** INFORMATION SUPPLIED follows **

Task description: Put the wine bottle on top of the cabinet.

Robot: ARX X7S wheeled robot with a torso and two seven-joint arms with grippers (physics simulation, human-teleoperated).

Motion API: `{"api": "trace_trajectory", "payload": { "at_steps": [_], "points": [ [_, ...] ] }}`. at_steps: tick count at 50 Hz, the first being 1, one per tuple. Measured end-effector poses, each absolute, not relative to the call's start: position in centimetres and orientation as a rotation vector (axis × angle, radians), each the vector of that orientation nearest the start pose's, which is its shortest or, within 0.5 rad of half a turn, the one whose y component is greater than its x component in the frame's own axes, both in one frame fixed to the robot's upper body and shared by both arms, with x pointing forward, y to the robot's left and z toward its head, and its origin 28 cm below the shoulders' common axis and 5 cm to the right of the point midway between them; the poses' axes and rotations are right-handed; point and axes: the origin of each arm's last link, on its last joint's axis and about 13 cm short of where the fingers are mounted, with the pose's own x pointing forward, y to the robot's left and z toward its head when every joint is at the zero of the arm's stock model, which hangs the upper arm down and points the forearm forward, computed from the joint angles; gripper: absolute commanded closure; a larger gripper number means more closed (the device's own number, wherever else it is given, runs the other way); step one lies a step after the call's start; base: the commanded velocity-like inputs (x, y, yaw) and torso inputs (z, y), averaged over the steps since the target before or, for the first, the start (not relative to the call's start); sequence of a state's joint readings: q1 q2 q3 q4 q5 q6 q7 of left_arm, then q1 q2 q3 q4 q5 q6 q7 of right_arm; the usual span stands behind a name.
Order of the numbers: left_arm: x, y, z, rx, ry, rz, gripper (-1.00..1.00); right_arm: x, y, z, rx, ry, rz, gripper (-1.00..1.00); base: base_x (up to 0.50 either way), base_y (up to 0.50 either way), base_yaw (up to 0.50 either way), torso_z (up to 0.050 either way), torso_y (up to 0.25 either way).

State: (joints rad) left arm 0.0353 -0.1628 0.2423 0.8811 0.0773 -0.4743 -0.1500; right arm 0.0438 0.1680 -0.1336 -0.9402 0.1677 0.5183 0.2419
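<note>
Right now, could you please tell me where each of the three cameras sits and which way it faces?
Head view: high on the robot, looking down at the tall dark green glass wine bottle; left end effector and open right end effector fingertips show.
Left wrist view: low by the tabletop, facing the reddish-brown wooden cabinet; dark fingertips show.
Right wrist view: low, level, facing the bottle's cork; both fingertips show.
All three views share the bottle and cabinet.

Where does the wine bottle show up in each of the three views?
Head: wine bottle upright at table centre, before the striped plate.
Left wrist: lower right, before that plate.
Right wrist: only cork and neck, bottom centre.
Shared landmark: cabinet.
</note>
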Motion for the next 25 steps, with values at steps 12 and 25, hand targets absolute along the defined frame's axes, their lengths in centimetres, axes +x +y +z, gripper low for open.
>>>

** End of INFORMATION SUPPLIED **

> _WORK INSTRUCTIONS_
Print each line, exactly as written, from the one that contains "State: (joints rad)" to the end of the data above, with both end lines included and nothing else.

> _TASK RESULT_
State: (joints rad) left arm 0.0353 -0.1628 0.2423 0.8811 0.0773 -0.4743 -0.1500; right arm 0.0438 0.1680 -0.1336 -0.9402 0.1677 0.5183 0.2419
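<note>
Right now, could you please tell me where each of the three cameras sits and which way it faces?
Head view: high on the robot, looking down at the tall dark green glass wine bottle; left end effector and open right end effector fingertips show.
Left wrist view: low by the tabletop, facing the reddish-brown wooden cabinet; dark fingertips show.
Right wrist view: low, level, facing the bottle's cork; both fingertips show.
All three views share the bottle and cabinet.

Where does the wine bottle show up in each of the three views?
Head: wine bottle upright at table centre, before the striped plate.
Left wrist: lower right, before that plate.
Right wrist: only cork and neck, bottom centre.
Shared landmark: cabinet.
</note>
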Motion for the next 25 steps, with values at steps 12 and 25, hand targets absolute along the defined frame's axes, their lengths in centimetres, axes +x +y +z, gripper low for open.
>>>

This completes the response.